Keep images out and repeat all data exactly.
-------- Supplied information --------
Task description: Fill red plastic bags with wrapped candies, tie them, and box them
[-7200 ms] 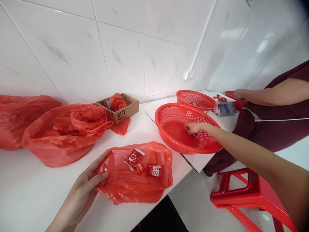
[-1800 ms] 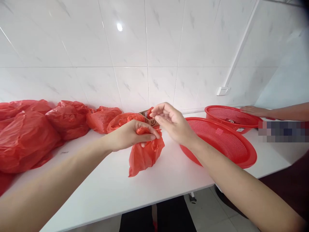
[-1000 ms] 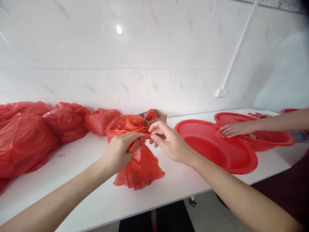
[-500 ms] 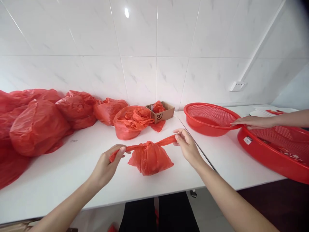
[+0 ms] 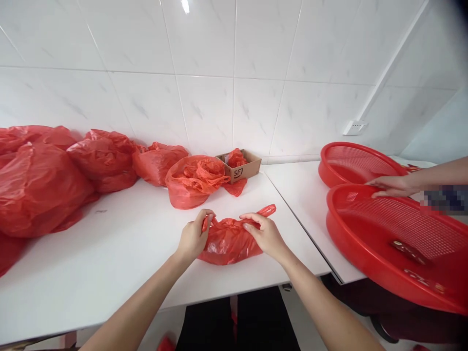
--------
• **Completed task**:
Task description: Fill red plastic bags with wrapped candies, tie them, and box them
[-7200 ms] 
[-1800 ms] 
[-1000 ms] 
[-500 ms] 
[+0 ms] 

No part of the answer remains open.